Mucho menos vergüenza, estaba completamente a gusto.
Eso después de ser atrapado por Byron y otros hombres en el acto comprometedor de follar a Cindy, Katrina y Ría.
¡Era como si se hubiera acostumbrado a ser pillado en tales actividades!
—¡Debo estar imaginando cosas!
—Katrina no creía en sus pensamientos.
Al mismo tiempo, Calin contemplaba cómo proceder.
Sabía que ya no podían contar con Byron ahora que su juicio estaba nublado por la ira.
—Ese tipo Kiba es un Alfa, pero cuando se trata de actividad sexual, todos los seres vivos experimentan reacciones corporales similares…
Después de todo, las actividades sexuales no están afectadas por el poder de la mutación.
—Calin pensó en las reacciones biológicas y químicas que experimenta un cuerpo durante y después del sexo.
No importaba lo fuerte que fueras, tu cuerpo perdería energía y resistencia, y se sentiría mareado.
Porque incluso si fueras fuerte, las reacciones del cuerpo serían igualmente fuertes.
Todo era relativo, lo que a su vez extrañamente hacía que los efectos fueran los mismos en todos los organismos vivos.
—¡Está exhausto y agotado!
—Calin pensó mientras lanzaba una mirada a la desnuda Cindy y a las demás.
—¡Y con buenas razones, de hecho!
Calin miró a Chinu y Rozin de reojo.
Dio una leve inclinación de cabeza, intentando pasar desapercibido.
Chinu y Rozin entendieron su significado.
Chinu tocó su reloj digital y apareció una opción.

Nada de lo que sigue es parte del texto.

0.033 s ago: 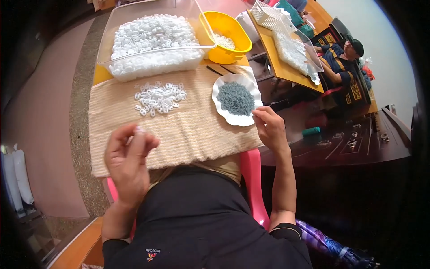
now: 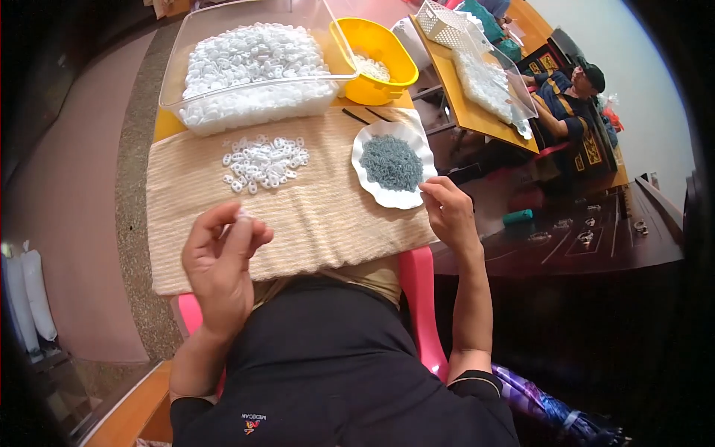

Al mismo tiempo, la pequeña jaula creada por los principales científicos de Polaris comenzó a cursar con rayos de energía extraña.
Los rayos de energía tenían la capacidad de sobrepasar la energía mutada y hacer que un mutante entrara en un estado de trance por un segundo.
Y en el presente, un segundo podía marcar la diferencia.
Chinu levantó su dedo y lo llevó sobre la opción – Activar.
Comenzó a presionar y justo cuando su dedo estaba a punto de tocar la pantalla, un escalofrío le recorrió la espina dorsal.
Su pelo se erizó y su cuerpo se volvió blanco de terror.
Todo por un dedo femenino presionando contra su garganta.
—No harías nada para dañar a nuestro papi, ¿verdad?